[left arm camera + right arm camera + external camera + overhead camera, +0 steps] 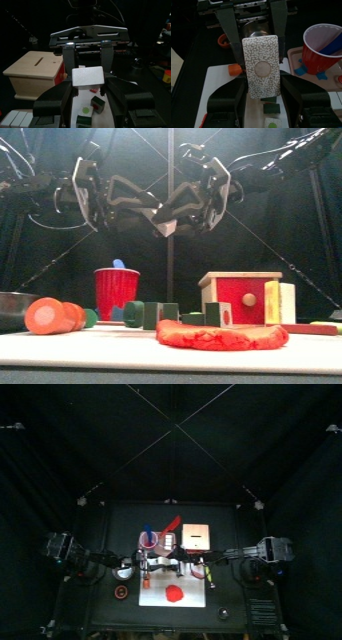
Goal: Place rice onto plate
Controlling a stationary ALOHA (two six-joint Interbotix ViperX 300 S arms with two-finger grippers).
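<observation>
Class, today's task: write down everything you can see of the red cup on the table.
The red cup looks like a plastic party cup, red outside with a paler inside. It stands upright and open on the table, left of the wooden box in the front view. A blue object leans inside and pokes above the rim. Small green blocks sit in front of its base; whether they touch it is unclear. Neither gripper touches it.

The red plate (pixel 222 336) shows only edge-on from the front, its surface hidden. From above, the packet held between both grippers is too small to discern.
</observation>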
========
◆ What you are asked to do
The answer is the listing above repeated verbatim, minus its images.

◆ Written response
[left arm camera + right arm camera + external camera + overhead camera, +0 steps] 
Goal: Place rice onto plate
Controlling a stationary ALOHA (two six-joint Interbotix ViperX 300 S arms with two-finger grippers).
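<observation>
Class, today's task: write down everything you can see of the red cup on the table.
The red cup looks like a plastic party cup, red outside with a paler inside. It stands upright and open on the table, left of the wooden box in the front view. A blue object leans inside and pokes above the rim. Small green blocks sit in front of its base; whether they touch it is unclear. Neither gripper touches it.

The red plate (pixel 222 336) shows only edge-on from the front, its surface hidden. From above, the packet held between both grippers is too small to discern.
</observation>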

The work is done, and the output is complete.